WHAT YOU WILL DO »
Where an image appears, leave it out; otherwise repeat the data exactly.

+++++

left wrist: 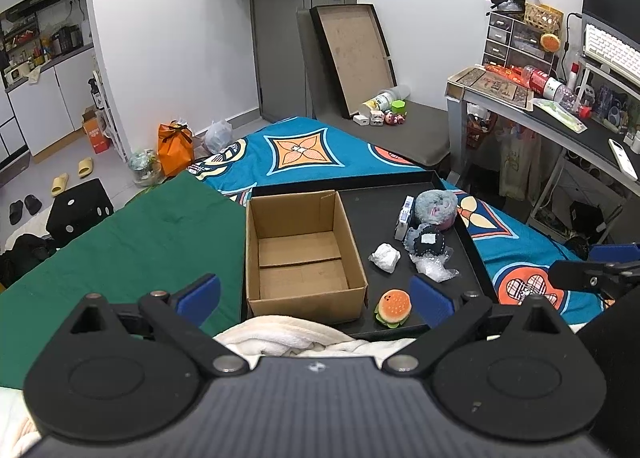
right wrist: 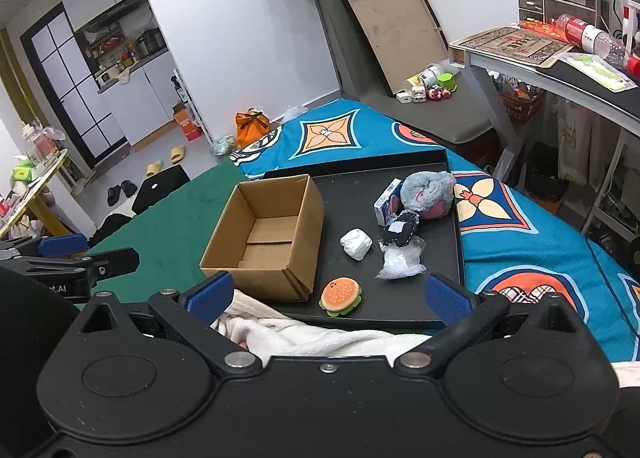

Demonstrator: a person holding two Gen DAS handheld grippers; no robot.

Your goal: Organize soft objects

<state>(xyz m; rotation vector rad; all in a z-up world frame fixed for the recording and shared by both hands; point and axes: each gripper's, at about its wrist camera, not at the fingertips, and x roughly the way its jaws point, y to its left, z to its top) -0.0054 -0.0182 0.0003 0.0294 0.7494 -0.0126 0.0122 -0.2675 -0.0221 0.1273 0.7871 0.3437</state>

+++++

TASK RESULT »
left wrist: 
right wrist: 

Demonstrator: a person holding two Gen DAS handheld grippers; no robot.

Your goal: Organize soft objects

<state>(xyz m; rotation vector rad; all in a z-up world frame fixed for the recording and shared by both hands; point and axes: each gripper's, at about its wrist camera, not at the fingertips, and x roughly the way its jaws point, y to its left, z to its top) -0.0054 -0.0182 0.0003 0.0294 0.7494 -0.0126 0.0122 -0.2675 -0.0221 0.1273 0.7871 0.3437</state>

The output returned above is complete.